- [PROMPT]
Each line of the data must be given back verbatim, with pictures removed.

(THE DATA begins)

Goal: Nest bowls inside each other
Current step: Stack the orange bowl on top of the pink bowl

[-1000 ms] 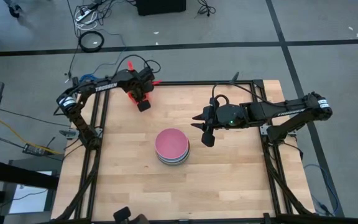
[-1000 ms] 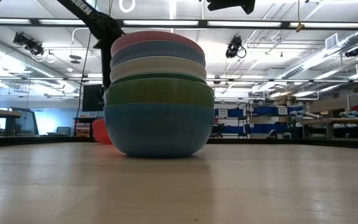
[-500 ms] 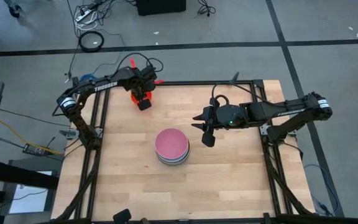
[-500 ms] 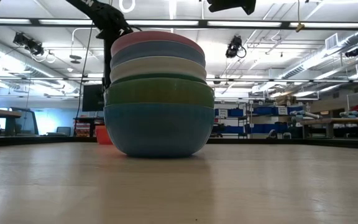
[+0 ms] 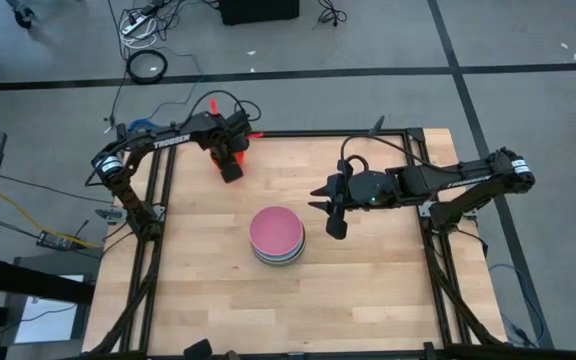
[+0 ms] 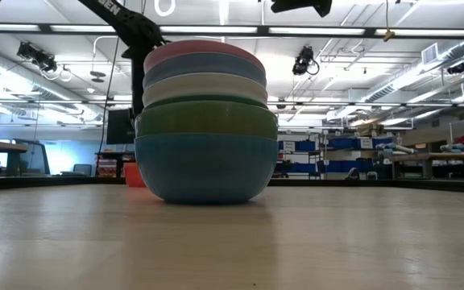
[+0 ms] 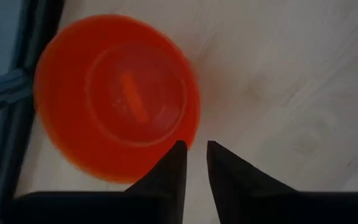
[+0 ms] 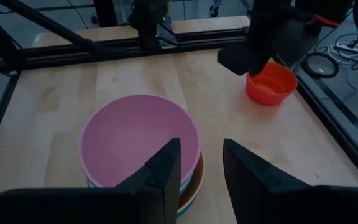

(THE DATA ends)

- [TASK ANSWER]
Goal: Nest bowls inside each other
Current step: Stack the orange bowl on top of the pink bowl

[-1000 ms] 
[-1000 ms] 
[-500 ms] 
[-500 ms] 
[+0 ms] 
[+0 ms] 
[+0 ms] 
[+0 ms] 

No additional output is required.